** Exercise aim **
Return all lines below containing the word "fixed".

Records contained in a dataset
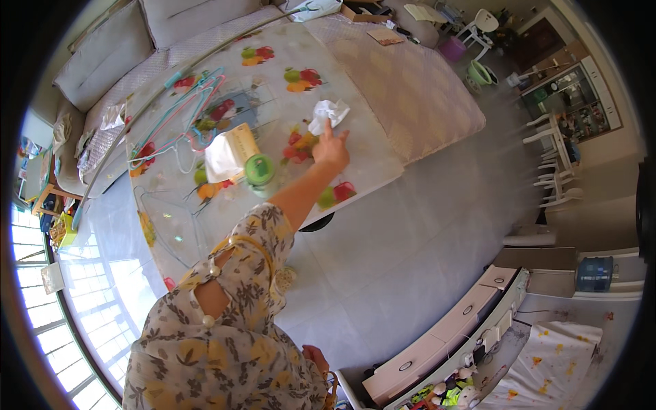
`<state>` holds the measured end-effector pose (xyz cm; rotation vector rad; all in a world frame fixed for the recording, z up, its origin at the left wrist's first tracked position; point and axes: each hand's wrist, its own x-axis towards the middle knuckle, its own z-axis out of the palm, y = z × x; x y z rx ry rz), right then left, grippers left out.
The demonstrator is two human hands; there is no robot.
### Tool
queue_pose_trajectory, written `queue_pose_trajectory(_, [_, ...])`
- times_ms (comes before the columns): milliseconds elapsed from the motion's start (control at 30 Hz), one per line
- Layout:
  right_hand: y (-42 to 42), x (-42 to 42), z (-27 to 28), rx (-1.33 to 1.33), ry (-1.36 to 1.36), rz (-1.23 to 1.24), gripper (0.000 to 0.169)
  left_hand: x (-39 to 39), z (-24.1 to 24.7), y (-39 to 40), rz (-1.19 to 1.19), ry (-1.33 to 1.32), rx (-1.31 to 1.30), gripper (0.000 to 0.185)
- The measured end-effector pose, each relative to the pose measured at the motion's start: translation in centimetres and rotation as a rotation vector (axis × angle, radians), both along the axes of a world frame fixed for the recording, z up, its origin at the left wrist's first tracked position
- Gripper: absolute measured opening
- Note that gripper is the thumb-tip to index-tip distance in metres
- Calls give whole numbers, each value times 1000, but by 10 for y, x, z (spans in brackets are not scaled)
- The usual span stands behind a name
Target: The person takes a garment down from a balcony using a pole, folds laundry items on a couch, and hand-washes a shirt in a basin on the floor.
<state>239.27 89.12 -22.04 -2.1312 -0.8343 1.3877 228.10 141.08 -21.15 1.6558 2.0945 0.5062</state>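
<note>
My left hand (330,152) reaches over the table, with its index finger at the lower edge of a crumpled white tissue (330,111). The thumb stands apart from the finger; whether the fingertip presses on the tissue is unclear. My right hand (316,359) hangs low beside my floral blouse (220,359), partly hidden, and nothing can be made out in it. Under the tissue is a fruit-patterned tablecloth (287,118). Left of my forearm stand a jar with a green lid (260,169) and a tissue pack (241,146) with a white sheet coming out.
Several plastic and wire hangers (179,120) lie on the table's left part, beside a long pole (174,79). A padded sofa (394,87) borders the far and right sides. Tiled floor (410,225) and a low drawer cabinet (446,333) are to the right.
</note>
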Motion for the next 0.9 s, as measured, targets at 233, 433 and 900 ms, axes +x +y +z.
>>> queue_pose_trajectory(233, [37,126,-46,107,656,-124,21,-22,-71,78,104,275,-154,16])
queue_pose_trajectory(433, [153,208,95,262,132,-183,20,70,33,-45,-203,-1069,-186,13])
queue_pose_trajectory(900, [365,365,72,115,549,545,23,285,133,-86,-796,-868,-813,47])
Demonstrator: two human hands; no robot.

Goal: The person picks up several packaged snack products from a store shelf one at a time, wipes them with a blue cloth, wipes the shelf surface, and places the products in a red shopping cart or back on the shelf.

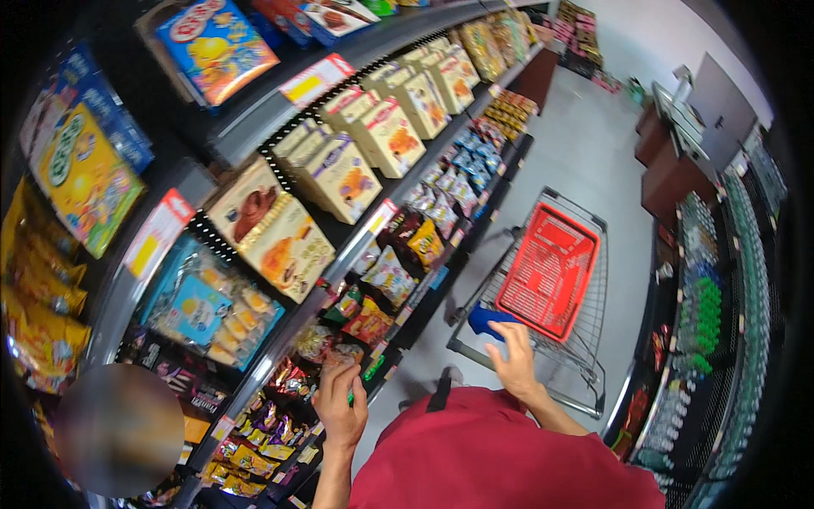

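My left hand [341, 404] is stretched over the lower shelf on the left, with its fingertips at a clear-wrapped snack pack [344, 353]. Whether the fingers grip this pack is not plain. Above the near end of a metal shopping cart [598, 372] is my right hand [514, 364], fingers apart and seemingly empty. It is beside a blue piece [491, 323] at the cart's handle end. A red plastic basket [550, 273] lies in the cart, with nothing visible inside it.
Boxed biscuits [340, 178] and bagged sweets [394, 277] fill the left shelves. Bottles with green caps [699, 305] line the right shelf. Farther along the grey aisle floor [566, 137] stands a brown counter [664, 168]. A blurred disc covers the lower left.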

** Exercise result **
`<state>` holds the measured end-effector pose (xyz cm; rotation vector rad; all in a world frame fixed for the recording, z up, its origin at the left wrist's first tracked position; point and axes: each hand's wrist, its own x-axis towards the middle knuckle, its own z-axis out of the palm, y = z × x; x y z rx ry rz), right then left, grippers left out.
- The measured end-effector pose, each relative to the pose measured at the motion's start: translation in centimetres and rotation as a rotation vector (axis × angle, radians), both along the axes of a world frame fixed for the recording, z up, its origin at the left wrist's first tracked position

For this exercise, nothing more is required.